▶ [Exercise prompt] All of the data below must be repeated exactly.

▶ [Available data]
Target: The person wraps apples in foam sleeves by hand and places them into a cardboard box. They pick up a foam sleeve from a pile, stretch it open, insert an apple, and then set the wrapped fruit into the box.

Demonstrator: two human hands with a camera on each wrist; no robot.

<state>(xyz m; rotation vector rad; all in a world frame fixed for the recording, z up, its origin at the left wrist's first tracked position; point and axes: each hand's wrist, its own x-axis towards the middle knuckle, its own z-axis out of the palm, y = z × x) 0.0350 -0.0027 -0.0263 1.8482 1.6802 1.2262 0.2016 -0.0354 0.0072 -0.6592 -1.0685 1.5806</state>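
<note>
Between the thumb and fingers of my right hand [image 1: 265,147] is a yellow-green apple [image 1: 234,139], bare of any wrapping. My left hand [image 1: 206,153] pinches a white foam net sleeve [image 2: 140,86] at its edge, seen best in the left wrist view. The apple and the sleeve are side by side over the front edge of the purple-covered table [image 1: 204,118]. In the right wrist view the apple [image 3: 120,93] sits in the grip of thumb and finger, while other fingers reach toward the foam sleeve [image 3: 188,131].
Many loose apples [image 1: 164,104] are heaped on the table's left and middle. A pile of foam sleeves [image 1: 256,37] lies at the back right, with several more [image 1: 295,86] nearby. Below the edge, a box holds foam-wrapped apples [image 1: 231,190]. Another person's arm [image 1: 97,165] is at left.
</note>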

▶ [Your solution]
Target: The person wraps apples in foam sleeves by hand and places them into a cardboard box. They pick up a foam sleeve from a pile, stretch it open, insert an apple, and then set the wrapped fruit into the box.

Demonstrator: two human hands with a camera on each wrist; no robot.

<state>(xyz m; rotation vector rad; all in a world frame fixed for the recording, z up, its origin at the left wrist's first tracked position; point and axes: each hand's wrist, its own x-axis towards the middle knuckle, its own z-axis out of the palm, y = z × x) 0.0350 -0.0027 -0.0263 1.8482 1.6802 1.2262 0.2016 -0.0354 0.0072 -0.6592 -1.0685 1.5806</state>
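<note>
Between the thumb and fingers of my right hand [image 1: 265,147] is a yellow-green apple [image 1: 234,139], bare of any wrapping. My left hand [image 1: 206,153] pinches a white foam net sleeve [image 2: 140,86] at its edge, seen best in the left wrist view. The apple and the sleeve are side by side over the front edge of the purple-covered table [image 1: 204,118]. In the right wrist view the apple [image 3: 120,93] sits in the grip of thumb and finger, while other fingers reach toward the foam sleeve [image 3: 188,131].
Many loose apples [image 1: 164,104] are heaped on the table's left and middle. A pile of foam sleeves [image 1: 256,37] lies at the back right, with several more [image 1: 295,86] nearby. Below the edge, a box holds foam-wrapped apples [image 1: 231,190]. Another person's arm [image 1: 97,165] is at left.
</note>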

Nothing more is required for this answer.